§ WHAT TO DO: Drop the pictures, then extract the listing word for word.

TASK INPUT section start

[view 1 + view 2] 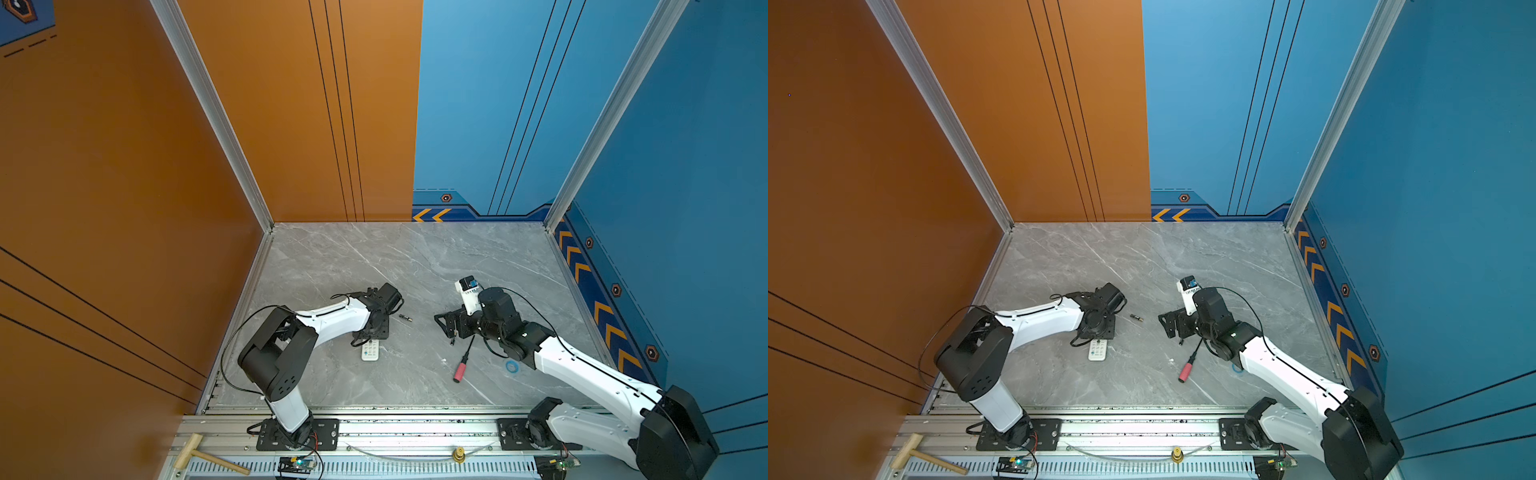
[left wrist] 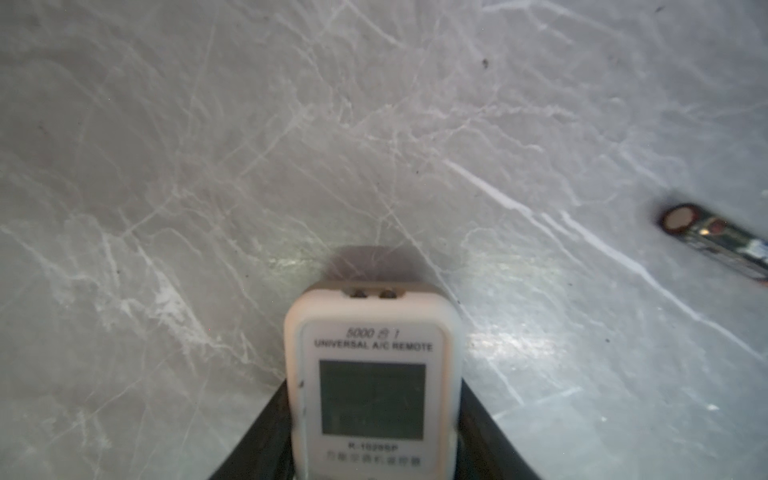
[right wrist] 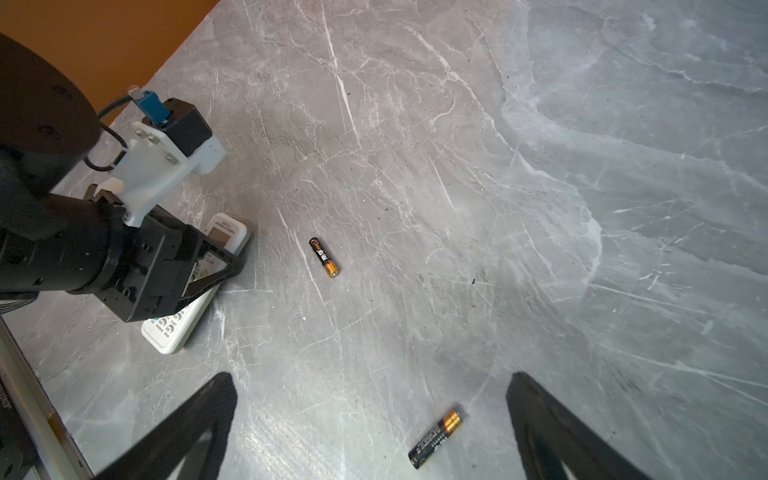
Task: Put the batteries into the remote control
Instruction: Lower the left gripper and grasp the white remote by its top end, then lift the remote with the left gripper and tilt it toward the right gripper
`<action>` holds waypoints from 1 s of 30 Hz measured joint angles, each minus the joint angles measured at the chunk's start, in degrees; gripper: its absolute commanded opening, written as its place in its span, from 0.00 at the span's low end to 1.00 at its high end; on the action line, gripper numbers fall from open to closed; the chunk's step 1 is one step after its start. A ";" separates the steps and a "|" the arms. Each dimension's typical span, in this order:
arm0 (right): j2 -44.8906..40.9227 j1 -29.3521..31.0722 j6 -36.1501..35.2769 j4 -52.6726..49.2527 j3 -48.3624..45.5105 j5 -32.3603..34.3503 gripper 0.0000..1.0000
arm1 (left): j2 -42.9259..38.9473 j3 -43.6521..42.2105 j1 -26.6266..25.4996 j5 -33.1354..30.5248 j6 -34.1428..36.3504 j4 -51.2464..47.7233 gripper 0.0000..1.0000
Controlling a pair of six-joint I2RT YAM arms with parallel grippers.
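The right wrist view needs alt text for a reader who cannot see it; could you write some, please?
Two batteries lie loose on a grey marble table, one mid-table and one between the right gripper's open fingers. Beyond, the left gripper straddles the white remote control, lying buttons up.

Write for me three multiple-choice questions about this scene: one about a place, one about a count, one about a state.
1. Where is the remote control?
A. between the left gripper jaws
B. under the screwdriver
C. in the right gripper

2. How many batteries lie on the table?
A. one
B. two
C. four

3. How are the right gripper's jaws?
A. shut on a battery
B. open, empty
C. shut on the screwdriver

Answers: A, the black jaws flank its sides; B, a second one lies nearer the right gripper; B, they stand wide apart and grip nothing.
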 measured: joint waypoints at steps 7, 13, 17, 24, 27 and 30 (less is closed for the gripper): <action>-1.73 -0.22 0.02 -0.59 0.31 -1.38 1.00 | -6.54 -3.50 -0.02 0.79 0.07 5.18 0.27; -3.69 -0.22 0.52 -2.40 0.87 -1.97 1.00 | -14.08 -9.33 0.39 2.60 1.20 10.51 0.26; -5.95 -0.22 1.51 -2.95 1.73 -3.89 1.00 | -19.93 -12.76 1.51 4.83 2.67 14.73 0.25; -8.44 -0.22 2.05 -2.71 3.41 -7.54 1.00 | -28.76 -15.41 4.98 11.41 6.19 19.15 0.26; -8.44 -0.22 2.62 -2.54 3.50 -8.81 1.00 | -31.74 -15.41 6.51 14.56 7.67 19.87 0.25; -8.48 -0.20 3.13 -1.95 3.50 -10.40 1.00 | -34.27 -15.43 7.80 17.75 8.87 21.55 0.25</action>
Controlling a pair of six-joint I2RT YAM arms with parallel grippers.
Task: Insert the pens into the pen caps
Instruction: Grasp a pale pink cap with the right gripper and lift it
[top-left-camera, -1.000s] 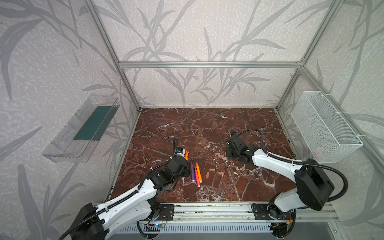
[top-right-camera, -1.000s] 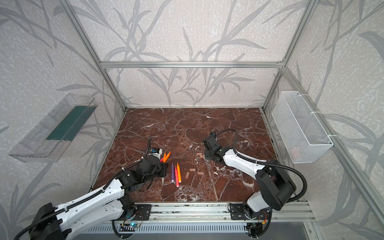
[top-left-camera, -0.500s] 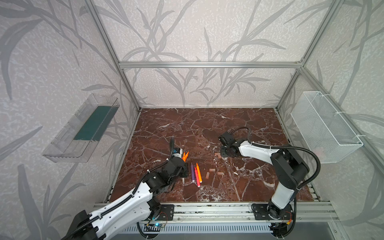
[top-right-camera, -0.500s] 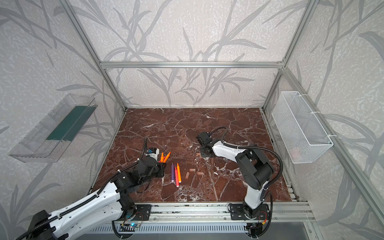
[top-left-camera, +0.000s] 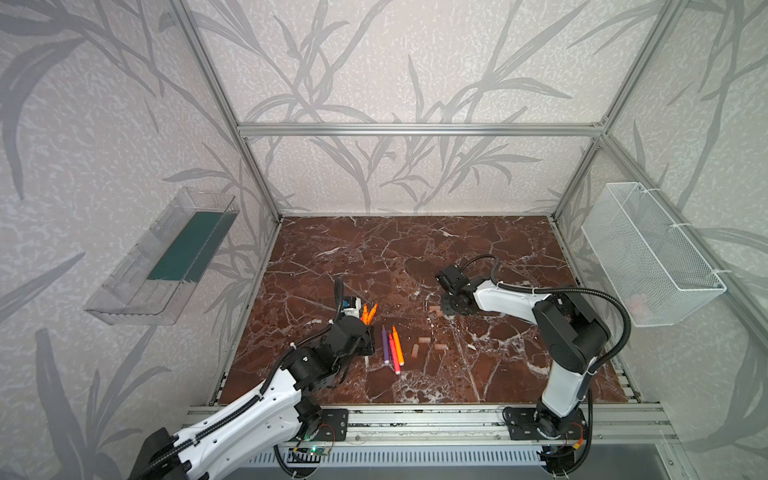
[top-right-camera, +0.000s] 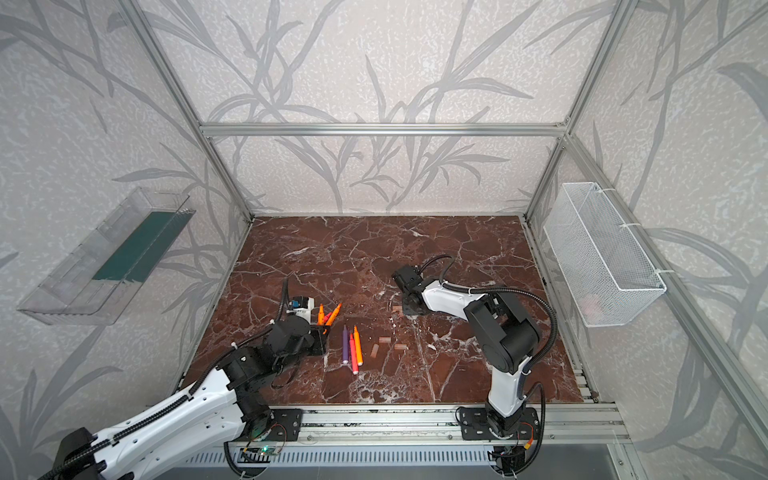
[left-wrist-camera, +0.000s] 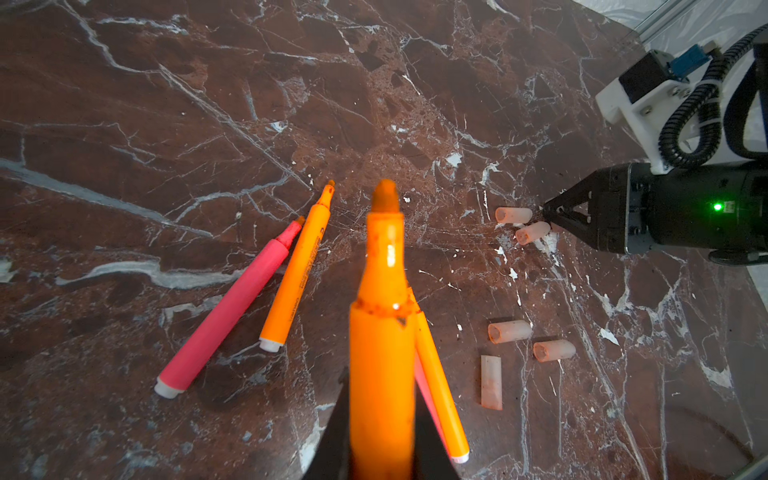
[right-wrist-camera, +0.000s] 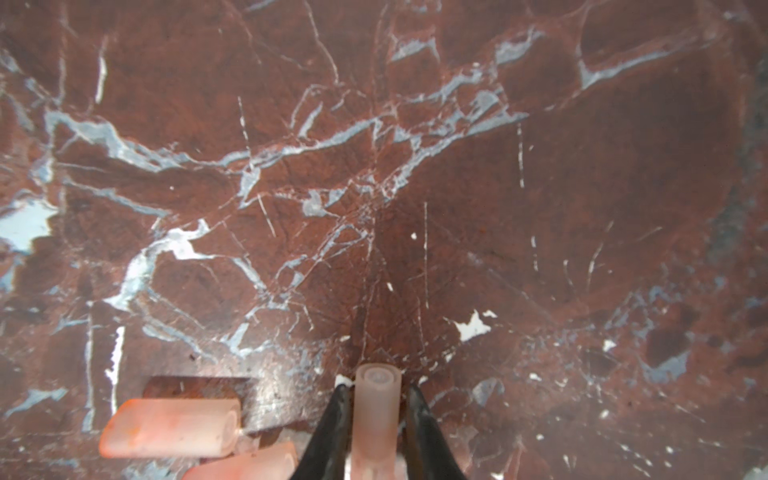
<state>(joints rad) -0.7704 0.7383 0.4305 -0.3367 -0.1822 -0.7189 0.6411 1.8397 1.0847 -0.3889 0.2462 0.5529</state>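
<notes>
My left gripper (left-wrist-camera: 382, 399) is shut on an orange pen (left-wrist-camera: 382, 332), whose tip points away from the camera. A pink pen (left-wrist-camera: 232, 307) and an orange pen (left-wrist-camera: 297, 270) lie on the marble on one side of it. Purple, pink and orange pens (top-left-camera: 392, 349) lie side by side on the other. My right gripper (right-wrist-camera: 376, 415) sits low on the table, fingers (right-wrist-camera: 332, 424) tight against both sides of one pale pen cap (right-wrist-camera: 376, 399). Two more caps (right-wrist-camera: 170, 428) lie right beside it. Three caps (top-left-camera: 424, 340) lie loose between the arms.
The marble table (top-left-camera: 415, 249) stands inside an aluminium frame. A clear plastic tray (top-left-camera: 162, 266) hangs on the left wall and a white wire basket (top-left-camera: 648, 257) on the right wall. The right arm's elbow (top-left-camera: 569, 332) stands high over the table's right side.
The right gripper has moved a little to the left onto the caps and its jaws have narrowed around one. Its elbow has swung upright. The left gripper has barely moved.
</notes>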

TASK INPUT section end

§ ANSWER:
[view 1 + view 2] 
[left wrist] 
[right wrist] 
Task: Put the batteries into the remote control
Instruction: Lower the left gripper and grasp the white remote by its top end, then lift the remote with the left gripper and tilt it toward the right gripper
`<action>` holds waypoints from 1 s of 30 Hz measured joint angles, each minus the joint angles measured at the chunk's start, in degrees; gripper: its absolute commanded opening, written as its place in its span, from 0.00 at the span's low end to 1.00 at its high end; on the action line, gripper numbers fall from open to closed; the chunk's step 1 is one step after its start. A ";" separates the steps and a "|" the arms. Each dimension's typical span, in this order:
arm0 (right): j2 -44.8906..40.9227 j1 -29.3521..31.0722 j6 -36.1501..35.2769 j4 -52.6726..49.2527 j3 -48.3624..45.5105 j5 -32.3603..34.3503 gripper 0.0000..1.0000
arm1 (left): j2 -42.9259..38.9473 j3 -43.6521..42.2105 j1 -26.6266..25.4996 j5 -33.1354..30.5248 j6 -34.1428..36.3504 j4 -51.2464..47.7233 gripper 0.0000..1.0000
Controlling a pair of six-joint I2RT YAM arms with parallel grippers.
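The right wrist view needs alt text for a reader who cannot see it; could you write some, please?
Two batteries lie loose on a grey marble table, one mid-table and one between the right gripper's open fingers. Beyond, the left gripper straddles the white remote control, lying buttons up.

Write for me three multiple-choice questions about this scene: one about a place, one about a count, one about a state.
1. Where is the remote control?
A. between the left gripper jaws
B. under the screwdriver
C. in the right gripper

2. How many batteries lie on the table?
A. one
B. two
C. four

3. How are the right gripper's jaws?
A. shut on a battery
B. open, empty
C. shut on the screwdriver

Answers: A, the black jaws flank its sides; B, a second one lies nearer the right gripper; B, they stand wide apart and grip nothing.
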 measured: joint waypoints at steps 7, 13, 17, 24, 27 and 30 (less is closed for the gripper): <action>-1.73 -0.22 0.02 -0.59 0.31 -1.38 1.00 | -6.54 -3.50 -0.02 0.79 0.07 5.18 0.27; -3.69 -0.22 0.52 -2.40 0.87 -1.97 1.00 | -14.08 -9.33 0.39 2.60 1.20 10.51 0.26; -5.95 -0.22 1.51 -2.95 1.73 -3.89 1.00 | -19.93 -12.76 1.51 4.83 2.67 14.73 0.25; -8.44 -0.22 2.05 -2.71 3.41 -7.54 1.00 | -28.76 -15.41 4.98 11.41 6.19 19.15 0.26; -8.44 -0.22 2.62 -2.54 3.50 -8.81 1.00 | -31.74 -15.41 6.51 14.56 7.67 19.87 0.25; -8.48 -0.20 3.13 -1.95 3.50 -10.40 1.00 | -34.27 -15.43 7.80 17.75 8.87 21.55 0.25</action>
Controlling a pair of six-joint I2RT YAM arms with parallel grippers.
Task: Insert the pens into the pen caps
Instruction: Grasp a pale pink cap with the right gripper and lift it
[top-left-camera, -1.000s] 
[top-right-camera, -1.000s] 
[top-left-camera, -0.500s] 
[top-right-camera, -0.500s] 
[top-left-camera, +0.000s] 
[top-right-camera, +0.000s] 
[left-wrist-camera, +0.000s] 
[right-wrist-camera, +0.000s] 
<state>(joints rad) -0.7704 0.7383 0.4305 -0.3367 -0.1822 -0.7189 0.6411 1.8397 1.0847 -0.3889 0.2462 0.5529</state>
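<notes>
My left gripper (left-wrist-camera: 382, 399) is shut on an orange pen (left-wrist-camera: 382, 332), whose tip points away from the camera. A pink pen (left-wrist-camera: 232, 307) and an orange pen (left-wrist-camera: 297, 270) lie on the marble on one side of it. Purple, pink and orange pens (top-left-camera: 392, 349) lie side by side on the other. My right gripper (right-wrist-camera: 376, 415) sits low on the table, fingers (right-wrist-camera: 332, 424) tight against both sides of one pale pen cap (right-wrist-camera: 376, 399). Two more caps (right-wrist-camera: 170, 428) lie right beside it. Three caps (top-left-camera: 424, 340) lie loose between the arms.
The marble table (top-left-camera: 415, 249) stands inside an aluminium frame. A clear plastic tray (top-left-camera: 162, 266) hangs on the left wall and a white wire basket (top-left-camera: 648, 257) on the right wall. The right arm's elbow (top-left-camera: 569, 332) stands high over the table's right side.
The right gripper has moved a little to the left onto the caps and its jaws have narrowed around one. Its elbow has swung upright. The left gripper has barely moved.
</notes>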

What this exercise needed has been supplied.